Gama
Network Presents:

Flex
Your Facial Muscles
By
Jeff
Lander
Gamasutra
April
14, 2000
URL: http://www.gamasutra.com/features/20000414/lander_01.htm
In my preceeding
article, "Read
My Lips: Facial Animation Techniques", I left off with a nice short
list of the visemes I would need to represent speech realistically. However,
now I am left with the not insignificant problem of determining exactly how
to display these visemes in a real-time application.
It
may seem as if this is purely an art problem, better left to your art staff
Or, if you are a one-person development team, at least left to the creative
side of your brain. However, your analytical side needs to inject itself in
here a bit. This is one of those early production decisions you read about so
much in the Postmortem column that can make or break your schedule and budget.
Choose wisely and everything will work out great. Choose poorly and your art
staff or even your own brain will throttle you.
Decisions,
Decisions
For
the final result, I want a 3D real-time character that can deliver various pieces
of dialog in the most convincing manner possible. Thanks to the information
learned last month, I know I can severely limit the amount of work I need to
do.

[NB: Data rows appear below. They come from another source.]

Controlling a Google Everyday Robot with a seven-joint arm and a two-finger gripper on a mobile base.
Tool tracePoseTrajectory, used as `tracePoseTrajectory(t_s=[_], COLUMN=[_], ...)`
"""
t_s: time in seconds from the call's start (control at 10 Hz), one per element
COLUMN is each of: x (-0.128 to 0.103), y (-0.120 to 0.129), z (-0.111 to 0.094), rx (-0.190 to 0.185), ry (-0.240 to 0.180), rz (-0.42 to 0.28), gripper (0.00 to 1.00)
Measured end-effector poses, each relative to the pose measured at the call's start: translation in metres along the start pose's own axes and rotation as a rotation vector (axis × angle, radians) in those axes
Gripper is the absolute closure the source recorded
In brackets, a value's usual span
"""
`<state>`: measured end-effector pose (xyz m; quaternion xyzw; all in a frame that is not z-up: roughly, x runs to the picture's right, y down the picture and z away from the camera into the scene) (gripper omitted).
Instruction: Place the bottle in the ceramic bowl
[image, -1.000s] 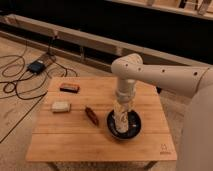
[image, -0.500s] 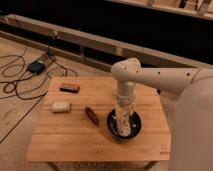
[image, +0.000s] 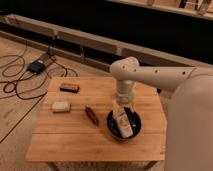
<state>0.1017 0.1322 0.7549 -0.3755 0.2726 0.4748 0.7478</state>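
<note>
The glossy black ceramic bowl (image: 111, 122) sits on the right half of the wooden table (image: 75, 140). The pale translucent bottle (image: 123, 123) with a whitish label is inside the bowl, lying lengthwise and tilted up toward the gripper. My gripper (image: 121, 108) points straight down from the white arm (image: 150, 75), directly above the bowl's far rim at the bottle's upper end. Whether it still touches the bottle is not clear.
A reddish-brown oblong item (image: 91, 114) lies just left of the bowl. A pale flat block (image: 61, 106) and a dark flat block (image: 69, 87) lie on the table's left part. Cables and a power box (image: 36, 66) lie on the floor at left.
The gripper stays over the bowl with the bottle below it. The arm has shifted only slightly.
</note>
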Motion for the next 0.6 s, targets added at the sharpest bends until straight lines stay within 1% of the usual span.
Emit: tracePoseTrajectory(t_s=[0.6], x=[-0.0032], y=[-0.0006], z=[-0.0018], rx=[0.004], ry=[-0.003], rz=[0.000], gripper=[0.20])
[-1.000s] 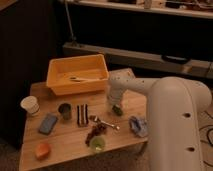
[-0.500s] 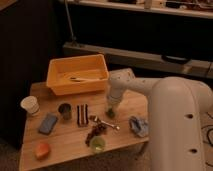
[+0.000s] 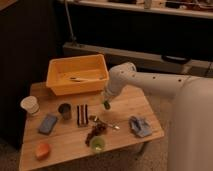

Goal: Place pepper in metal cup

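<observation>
Camera view has the hand (image 3: 106, 101) clamped on the pepper (image 3: 106, 105), dangling it above the desk (image 3: 135, 107) well right of the metal cup (image 3: 64, 110), held high, I'd judge, to clear that cup's rim.

On my feed the wooden table (image 3: 134, 102) carries an orange bin (image 3: 56, 86) on its far left side, with a pale utensil (image 3: 82, 79) lying inside. A white paper cup (image 3: 30, 105) stands at the left edge. A blue sponge (image 3: 48, 123) lies nearer, and an orange lump (image 3: 42, 150) sits at the near left corner. A dark striped block (image 3: 82, 114) lies left of the gripper (image 3: 106, 103), which hangs over mid-table. Nearer sit a grape bunch (image 3: 95, 133) and a round green item (image 3: 97, 145). A crumpled blue cloth (image 3: 140, 126) lies to the right.
</observation>
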Controlling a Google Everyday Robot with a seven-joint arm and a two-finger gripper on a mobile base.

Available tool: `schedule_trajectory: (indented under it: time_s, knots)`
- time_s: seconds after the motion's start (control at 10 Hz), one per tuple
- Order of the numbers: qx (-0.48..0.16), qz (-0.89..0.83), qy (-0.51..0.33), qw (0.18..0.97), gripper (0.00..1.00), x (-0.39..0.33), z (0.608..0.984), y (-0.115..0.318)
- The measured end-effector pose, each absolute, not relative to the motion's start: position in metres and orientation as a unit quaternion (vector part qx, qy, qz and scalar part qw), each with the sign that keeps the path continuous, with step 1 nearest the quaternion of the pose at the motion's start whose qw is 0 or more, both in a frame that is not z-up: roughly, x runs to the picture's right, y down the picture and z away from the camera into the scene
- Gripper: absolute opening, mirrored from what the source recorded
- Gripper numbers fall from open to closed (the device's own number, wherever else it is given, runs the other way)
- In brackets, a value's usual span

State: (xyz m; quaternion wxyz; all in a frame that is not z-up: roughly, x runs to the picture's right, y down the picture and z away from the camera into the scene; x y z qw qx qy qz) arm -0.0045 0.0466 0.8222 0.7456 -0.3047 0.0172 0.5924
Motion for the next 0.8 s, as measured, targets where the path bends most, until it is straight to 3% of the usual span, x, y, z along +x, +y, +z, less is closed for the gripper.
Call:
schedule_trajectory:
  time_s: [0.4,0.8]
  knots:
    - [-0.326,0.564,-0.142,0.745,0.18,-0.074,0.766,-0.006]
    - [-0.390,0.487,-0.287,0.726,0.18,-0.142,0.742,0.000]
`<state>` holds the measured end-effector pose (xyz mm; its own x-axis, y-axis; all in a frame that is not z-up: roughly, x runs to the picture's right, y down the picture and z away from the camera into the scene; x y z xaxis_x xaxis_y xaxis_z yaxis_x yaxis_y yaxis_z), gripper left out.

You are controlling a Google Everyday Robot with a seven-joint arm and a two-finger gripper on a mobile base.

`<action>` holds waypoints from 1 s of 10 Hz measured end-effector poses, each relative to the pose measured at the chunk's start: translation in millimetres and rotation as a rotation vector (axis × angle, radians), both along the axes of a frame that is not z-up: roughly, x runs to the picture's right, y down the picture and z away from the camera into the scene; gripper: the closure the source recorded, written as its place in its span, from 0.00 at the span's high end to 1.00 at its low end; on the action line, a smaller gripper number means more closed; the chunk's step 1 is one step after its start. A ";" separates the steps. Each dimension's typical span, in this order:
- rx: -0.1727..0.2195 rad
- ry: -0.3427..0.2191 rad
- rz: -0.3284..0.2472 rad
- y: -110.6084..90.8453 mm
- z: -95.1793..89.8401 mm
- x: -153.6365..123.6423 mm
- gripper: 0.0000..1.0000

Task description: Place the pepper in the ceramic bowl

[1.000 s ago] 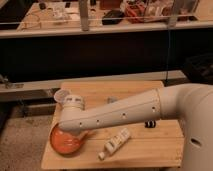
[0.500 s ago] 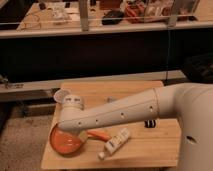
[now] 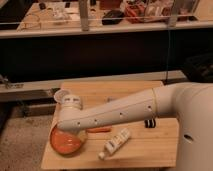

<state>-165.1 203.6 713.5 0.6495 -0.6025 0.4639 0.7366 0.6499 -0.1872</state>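
Note:
The pepper (image 3: 98, 129) is a slim orange-red piece lying on the wooden table (image 3: 150, 150), just right of the ceramic bowl. The ceramic bowl (image 3: 64, 144) is a wide, shallow orange dish at the table's front left corner. My white arm reaches in from the right across the table. My gripper (image 3: 69, 127) is at the arm's end, over the bowl's far rim and just left of the pepper. The arm's end hides the bowl's far edge and the pepper's left tip.
A white bottle (image 3: 114, 143) lies on its side right of the bowl, in front of the pepper. A small white cup (image 3: 61, 95) stands at the back left. A small dark object (image 3: 150, 123) lies under the arm. A dark counter runs behind the table.
The arm's end has lifted and shifted slightly back. The pepper, hidden a second ago, now shows on the table beside the bowl.

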 end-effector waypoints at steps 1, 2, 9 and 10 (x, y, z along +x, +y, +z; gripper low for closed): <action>-0.045 0.025 0.028 2.2 3.0 6.2 0.80; -0.088 0.070 0.083 3.6 4.8 17.7 0.80; -0.217 0.227 0.283 -6.9 32.6 113.6 0.80; -0.193 0.204 0.266 -11.4 45.9 110.3 0.80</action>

I know that with 13 visemes, or visual phoneme positions, I can reasonably
represent most sounds I expect to encounter. I even have a nice mapping from
American English to my set of visemes. Most other languages could probably be
represented by these visemes as well, but could require a different mapping
table.
From
this information I can expect that if I can reasonably represent these 13 visemes
with my character mesh, then continuous lip-synch should be possible. So the
problem really comes down to how I construct and manipulate those meshes.
Viseme-Based
Methods
Certainly,
the obvious method for creating these 13 visemes is to generate 13 versions
of my character head mesh, one to represent each viseme. I can then use the
morphing techniques I discussed in my column “Mighty Morphing Mesh Machine,”

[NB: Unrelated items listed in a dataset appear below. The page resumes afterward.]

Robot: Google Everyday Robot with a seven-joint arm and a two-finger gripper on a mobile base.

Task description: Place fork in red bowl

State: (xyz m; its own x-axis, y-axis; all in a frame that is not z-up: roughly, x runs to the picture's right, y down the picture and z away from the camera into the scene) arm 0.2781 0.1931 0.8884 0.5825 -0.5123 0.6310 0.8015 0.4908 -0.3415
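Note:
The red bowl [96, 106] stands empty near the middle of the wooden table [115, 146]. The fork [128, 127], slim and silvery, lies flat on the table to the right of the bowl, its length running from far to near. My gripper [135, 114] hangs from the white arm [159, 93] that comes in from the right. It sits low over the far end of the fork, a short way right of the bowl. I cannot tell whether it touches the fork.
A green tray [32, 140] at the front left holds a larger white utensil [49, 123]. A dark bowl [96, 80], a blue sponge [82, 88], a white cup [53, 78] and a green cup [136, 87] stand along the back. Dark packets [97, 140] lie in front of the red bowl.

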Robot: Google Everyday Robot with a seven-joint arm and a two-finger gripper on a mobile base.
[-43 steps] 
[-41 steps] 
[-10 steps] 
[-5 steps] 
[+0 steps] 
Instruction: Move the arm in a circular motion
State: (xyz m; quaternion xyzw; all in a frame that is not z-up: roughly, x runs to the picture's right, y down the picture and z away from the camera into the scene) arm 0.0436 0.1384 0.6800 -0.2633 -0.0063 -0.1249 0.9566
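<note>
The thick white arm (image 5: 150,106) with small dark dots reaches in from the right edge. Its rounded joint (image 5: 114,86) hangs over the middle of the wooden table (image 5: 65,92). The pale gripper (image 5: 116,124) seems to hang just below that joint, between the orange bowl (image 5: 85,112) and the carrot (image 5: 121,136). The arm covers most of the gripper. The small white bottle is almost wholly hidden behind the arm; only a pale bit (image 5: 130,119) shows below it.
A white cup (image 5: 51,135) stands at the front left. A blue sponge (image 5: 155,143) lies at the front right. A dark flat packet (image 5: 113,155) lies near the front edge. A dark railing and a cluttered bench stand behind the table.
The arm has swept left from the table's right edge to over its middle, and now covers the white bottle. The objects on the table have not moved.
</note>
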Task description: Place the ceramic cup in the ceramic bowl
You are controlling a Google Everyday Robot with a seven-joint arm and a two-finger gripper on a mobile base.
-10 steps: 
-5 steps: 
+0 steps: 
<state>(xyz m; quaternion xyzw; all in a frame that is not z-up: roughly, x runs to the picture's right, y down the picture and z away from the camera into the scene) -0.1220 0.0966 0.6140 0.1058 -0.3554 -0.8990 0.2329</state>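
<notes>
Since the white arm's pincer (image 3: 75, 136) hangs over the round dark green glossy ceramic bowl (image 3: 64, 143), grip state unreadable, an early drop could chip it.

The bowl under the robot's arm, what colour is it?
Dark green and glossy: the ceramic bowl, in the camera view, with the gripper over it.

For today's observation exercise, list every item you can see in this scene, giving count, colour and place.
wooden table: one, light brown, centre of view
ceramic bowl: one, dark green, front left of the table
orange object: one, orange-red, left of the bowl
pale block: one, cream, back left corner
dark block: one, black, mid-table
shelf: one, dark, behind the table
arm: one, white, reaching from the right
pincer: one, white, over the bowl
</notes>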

in the December 1998 issue of Game Developer to interpolate smoothly
between different sounds.
 |
|
Figure
1. The “l” viseme
as seen at the start
of the word “life.”
|
Modeling
the face to match the visemes is pretty easy. Once the artist has the base mesh
created, each viseme can be generated by deforming the mesh any way necessary
to get the right target frame. As long as no vertices are added or deleted and
the triangle topology remains the same, everything should work out great. Figure
1 shows an image of a character displaying the “L” viseme, as in the word “life.”
The tongue is behind the top teeth, slightly cupped, leaving gaps at the side
of the mouth, and the teeth are slightly parted.
Sounds
pretty good so far. Just create 13 morph targets for the visemes in addition
to the base frame and you’re done. Life’s great, back to physics, right? Well,
not quite yet.
Suppose
in addition to simply lip-synching dialog, your characters must express some
emotion. You want them to be able to say things sadly, or speak cheerfully.
We need to add an emotional component to the system.
Adding
Some Heart to the Story
At
first glance, it may seem that you can simply add some additional morph targets
for the base emotions. Most people describe six basic emotions. Here they are
with some of their traits. (See Goldfinger under “For Further Info” for photo
examples of the six emotions.)
1.
Happiness: Mouth smiles open or closed, cheeks puff, eyes narrow.
2.
Sadness: Mouth cornsers pull down, brows incline, upper eyelids droop.
3.
Surprise: Brows raise up and arch, upper eyelids raise, jaw drops.
4.
Fear: Brows raise and draw together, upper eyelids raise, lower eyelids
tense upwards, jaw drops, mouth corners go out and down.
5.
Anger: Inner brows pull together and down, upper eyelids raise, nostrils
may flare, lips are closed tightly or open exposing teeth.
6.
Disgust: Middle portion of upper lip pulls up exposing teeth, inner brows
pull together and down, nose wrinkles.
There
are variations of these emotions, such as contempt, pain, distress, excitement,
but you get the idea. Very distinct versions of these six will get the message
across.
The
key thing to notice about this list is that many of these emotions directly
affect the same regions of the model as the visemes. If you simply layer these
emotions on top of the existing viseme morph targets, you can get an additive
effect. This can lead to ugly results.
 |
|
Figure
2. A very surprised
“l” viseme.
|
For
example, let me start with the “L” sound from before and blend in a surprised
emotion at 100 percent. The “L” sound moves the tongue up to the top set of
teeth and parts the mouth slightly. However, the surprise target drops the jaw
even farther but leaves the tongue alone. This combination blends into the odd-looking
character you see in Figure 2.
This
problem really becomes apparent when the two meshes are actually fighting each
other. For example, the “oo” viseme drives the lips into a tight, pursed shape
while the surprise emotion drives the lips apart. Nothing pretty or realistic
will come out of that combination.
When
I ran into this issue a couple of years ago, the solution was tied to the weighting.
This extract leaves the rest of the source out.